__What is required__. Give back all of the data exactly as written.
(Collected material Opens)
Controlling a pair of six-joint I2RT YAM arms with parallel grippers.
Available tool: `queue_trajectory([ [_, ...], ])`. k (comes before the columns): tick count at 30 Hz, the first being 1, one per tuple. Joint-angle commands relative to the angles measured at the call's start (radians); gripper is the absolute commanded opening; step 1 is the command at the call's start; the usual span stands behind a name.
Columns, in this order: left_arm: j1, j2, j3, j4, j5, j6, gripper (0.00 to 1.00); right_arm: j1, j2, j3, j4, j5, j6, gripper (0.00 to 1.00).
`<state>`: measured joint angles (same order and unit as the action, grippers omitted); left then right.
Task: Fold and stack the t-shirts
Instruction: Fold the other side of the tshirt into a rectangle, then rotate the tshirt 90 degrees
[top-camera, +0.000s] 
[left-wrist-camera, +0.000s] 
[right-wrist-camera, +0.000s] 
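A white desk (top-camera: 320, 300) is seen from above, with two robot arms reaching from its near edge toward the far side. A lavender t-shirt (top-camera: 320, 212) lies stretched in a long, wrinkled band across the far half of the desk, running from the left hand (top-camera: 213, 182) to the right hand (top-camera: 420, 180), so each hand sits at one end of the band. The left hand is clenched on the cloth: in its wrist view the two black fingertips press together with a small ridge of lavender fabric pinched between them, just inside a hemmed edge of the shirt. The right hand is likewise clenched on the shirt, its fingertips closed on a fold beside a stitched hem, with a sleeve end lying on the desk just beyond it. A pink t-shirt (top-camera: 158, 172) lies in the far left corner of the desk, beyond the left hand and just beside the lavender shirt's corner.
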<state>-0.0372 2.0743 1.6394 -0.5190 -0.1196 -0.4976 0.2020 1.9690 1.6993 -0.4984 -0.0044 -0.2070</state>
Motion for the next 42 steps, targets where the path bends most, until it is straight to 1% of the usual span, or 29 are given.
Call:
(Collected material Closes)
__Written answer__.
Controlling a pair of six-joint I2RT YAM arms with parallel grippers.
Available tool: `queue_trajectory([ [_, ...], ])`. k (comes before the columns): tick count at 30 Hz, the first being 1, one per tuple. Joint-angle commands relative to the angles measured at the call's start (radians); gripper is the absolute commanded opening; step 1 is the command at the call's start; the usual span stands behind a name.
Columns, in this order: left_arm: j1, j2, j3, j4, j5, j6, gripper (0.00 to 1.00); right_arm: j1, j2, j3, j4, j5, j6, gripper (0.00 to 1.00).
`<state>`: measured joint angles (same order and unit as the action, grippers omitted); left then right.
Task: Fold and stack the t-shirts
Instruction: Fold the other side of the tshirt into a rectangle, then rotate the tshirt 90 degrees
[top-camera, +0.000s] 
[left-wrist-camera, +0.000s] 
[right-wrist-camera, +0.000s] 
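A white desk (top-camera: 320, 300) is seen from above, with two robot arms reaching from its near edge toward the far side. A lavender t-shirt (top-camera: 320, 212) lies stretched in a long, wrinkled band across the far half of the desk, running from the left hand (top-camera: 213, 182) to the right hand (top-camera: 420, 180), so each hand sits at one end of the band. The left hand is clenched on the cloth: in its wrist view the two black fingertips press together with a small ridge of lavender fabric pinched between them, just inside a hemmed edge of the shirt. The right hand is likewise clenched on the shirt, its fingertips closed on a fold beside a stitched hem, with a sleeve end lying on the desk just beyond it. A pink t-shirt (top-camera: 158, 172) lies in the far left corner of the desk, beyond the left hand and just beside the lavender shirt's corner.
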<state>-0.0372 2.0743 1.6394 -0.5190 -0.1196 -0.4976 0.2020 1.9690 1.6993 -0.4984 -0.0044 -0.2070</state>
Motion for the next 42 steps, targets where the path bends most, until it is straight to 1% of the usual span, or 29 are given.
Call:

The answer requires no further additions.